→ TASK REQUIREMENTS
The entries are to be returned exactly as written.

→ DATA FOR REVIEW
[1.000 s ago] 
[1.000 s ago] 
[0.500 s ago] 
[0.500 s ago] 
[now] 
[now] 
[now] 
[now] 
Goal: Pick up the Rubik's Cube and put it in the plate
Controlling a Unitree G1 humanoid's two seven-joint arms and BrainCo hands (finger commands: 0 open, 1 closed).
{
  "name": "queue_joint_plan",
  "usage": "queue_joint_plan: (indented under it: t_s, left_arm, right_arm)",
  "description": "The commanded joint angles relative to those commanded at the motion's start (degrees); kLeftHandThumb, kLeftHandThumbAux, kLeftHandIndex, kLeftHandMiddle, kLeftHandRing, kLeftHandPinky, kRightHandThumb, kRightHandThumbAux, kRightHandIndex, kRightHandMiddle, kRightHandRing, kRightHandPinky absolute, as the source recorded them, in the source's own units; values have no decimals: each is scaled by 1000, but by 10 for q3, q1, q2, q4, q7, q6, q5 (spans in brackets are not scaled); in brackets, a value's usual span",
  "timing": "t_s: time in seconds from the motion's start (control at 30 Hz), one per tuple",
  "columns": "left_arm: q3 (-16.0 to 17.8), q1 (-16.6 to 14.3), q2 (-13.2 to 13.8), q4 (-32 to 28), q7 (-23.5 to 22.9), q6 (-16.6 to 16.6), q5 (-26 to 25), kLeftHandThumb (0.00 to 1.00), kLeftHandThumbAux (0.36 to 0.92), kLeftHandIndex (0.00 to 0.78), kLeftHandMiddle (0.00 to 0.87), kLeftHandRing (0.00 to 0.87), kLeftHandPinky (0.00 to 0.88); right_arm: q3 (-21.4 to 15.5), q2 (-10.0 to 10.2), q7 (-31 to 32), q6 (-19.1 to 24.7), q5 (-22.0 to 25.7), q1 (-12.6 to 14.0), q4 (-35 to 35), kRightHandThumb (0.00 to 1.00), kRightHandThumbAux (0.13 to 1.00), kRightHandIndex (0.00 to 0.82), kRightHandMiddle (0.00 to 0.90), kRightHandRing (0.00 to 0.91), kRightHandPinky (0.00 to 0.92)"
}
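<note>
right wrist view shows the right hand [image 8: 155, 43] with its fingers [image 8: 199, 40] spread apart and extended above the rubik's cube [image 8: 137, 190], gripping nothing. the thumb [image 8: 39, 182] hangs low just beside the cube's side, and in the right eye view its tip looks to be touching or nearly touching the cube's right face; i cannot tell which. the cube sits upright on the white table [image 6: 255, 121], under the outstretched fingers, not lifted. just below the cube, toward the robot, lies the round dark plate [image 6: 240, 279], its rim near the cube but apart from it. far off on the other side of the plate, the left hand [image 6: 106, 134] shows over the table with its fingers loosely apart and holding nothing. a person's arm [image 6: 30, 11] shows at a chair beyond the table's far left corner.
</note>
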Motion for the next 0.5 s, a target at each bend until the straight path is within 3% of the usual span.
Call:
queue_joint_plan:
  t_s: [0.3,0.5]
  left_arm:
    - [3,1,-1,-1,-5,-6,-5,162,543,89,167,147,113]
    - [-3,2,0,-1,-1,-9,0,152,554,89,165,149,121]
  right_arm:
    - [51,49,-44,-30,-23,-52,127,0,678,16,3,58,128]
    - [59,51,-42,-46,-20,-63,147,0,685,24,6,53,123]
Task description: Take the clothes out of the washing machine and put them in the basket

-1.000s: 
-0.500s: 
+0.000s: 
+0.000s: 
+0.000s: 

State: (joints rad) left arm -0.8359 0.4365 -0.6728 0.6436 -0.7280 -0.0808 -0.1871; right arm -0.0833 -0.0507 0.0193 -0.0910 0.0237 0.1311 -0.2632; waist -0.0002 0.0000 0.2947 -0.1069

→ OUTPUT FOR THIS TASK
[1.000 s ago] 
[1.000 s ago] 
[0.500 s ago] 
[0.500 s ago] 
[now] 
[now] 
[now] 
[now] 
Goal: Pick up the Rubik's Cube and put it in the plate
Controlling a Unitree G1 humanoid's two seven-joint arms and BrainCo hands (finger commands: 0 open, 1 closed).
{
  "name": "queue_joint_plan",
  "usage": "queue_joint_plan: (indented under it: t_s, left_arm, right_arm)",
  "description": "The commanded joint angles relative to those commanded at the motion's start (degrees); kLeftHandThumb, kLeftHandThumbAux, kLeftHandIndex, kLeftHandMiddle, kLeftHandRing, kLeftHandPinky, kRightHandThumb, kRightHandThumbAux, kRightHandIndex, kRightHandMiddle, kRightHandRing, kRightHandPinky absolute, as the source recorded them, in the source's own units; values have no decimals: each is scaled by 1000, but by 10 for q3, q1, q2, q4, q7, q6, q5 (spans in brackets are not scaled); in brackets, a value's usual span",
  "timing": "t_s: time in seconds from the motion's start (control at 30 Hz), one per tuple",
  "columns": "left_arm: q3 (-16.0 to 17.8), q1 (-16.6 to 14.3), q2 (-13.2 to 13.8), q4 (-32 to 28), q7 (-23.5 to 22.9), q6 (-16.6 to 16.6), q5 (-26 to 25), kLeftHandThumb (0.00 to 1.00), kLeftHandThumbAux (0.36 to 0.92), kLeftHandIndex (0.00 to 0.78), kLeftHandMiddle (0.00 to 0.87), kLeftHandRing (0.00 to 0.87), kLeftHandPinky (0.00 to 0.88); right_arm: q3 (-21.4 to 15.5), q2 (-10.0 to 10.2), q7 (-31 to 32), q6 (-19.1 to 24.7), q5 (-22.0 to 25.7), q1 (-12.6 to 14.0), q4 (-35 to 35), kRightHandThumb (0.00 to 1.00), kRightHandThumbAux (0.13 to 1.00), kRightHandIndex (0.00 to 0.82), kRightHandMiddle (0.00 to 0.90), kRightHandRing (0.00 to 0.91), kRightHandPinky (0.00 to 0.92)"
}
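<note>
right wrist view shows the right hand [image 8: 155, 43] with its fingers [image 8: 199, 40] spread apart and extended above the rubik's cube [image 8: 137, 190], gripping nothing. the thumb [image 8: 39, 182] hangs low just beside the cube's side, and in the right eye view its tip looks to be touching or nearly touching the cube's right face; i cannot tell which. the cube sits upright on the white table [image 6: 255, 121], under the outstretched fingers, not lifted. just below the cube, toward the robot, lies the round dark plate [image 6: 240, 279], its rim near the cube but apart from it. far off on the other side of the plate, the left hand [image 6: 106, 134] shows over the table with its fingers loosely apart and holding nothing. a person's arm [image 6: 30, 11] shows at a chair beyond the table's far left corner.
</note>
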Motion for the next 0.5 s, a target at each bend until the straight path is within 3% of the usual span.
Call:
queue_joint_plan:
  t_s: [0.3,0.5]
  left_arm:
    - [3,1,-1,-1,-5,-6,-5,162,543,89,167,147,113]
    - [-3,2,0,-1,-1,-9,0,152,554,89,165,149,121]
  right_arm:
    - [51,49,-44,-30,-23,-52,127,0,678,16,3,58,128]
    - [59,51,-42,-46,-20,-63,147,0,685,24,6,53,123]
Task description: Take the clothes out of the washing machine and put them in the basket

-1.000s: 
-0.500s: 
+0.000s: 
+0.000s: 
+0.000s: 

State: (joints rad) left arm -0.8359 0.4365 -0.6728 0.6436 -0.7280 -0.0808 -0.1871; right arm -0.0833 -0.0507 0.0193 -0.0910 0.0237 0.1311 -0.2632; waist -0.0002 0.0000 0.2947 -0.1069

Exercise complete, with nothing further to add.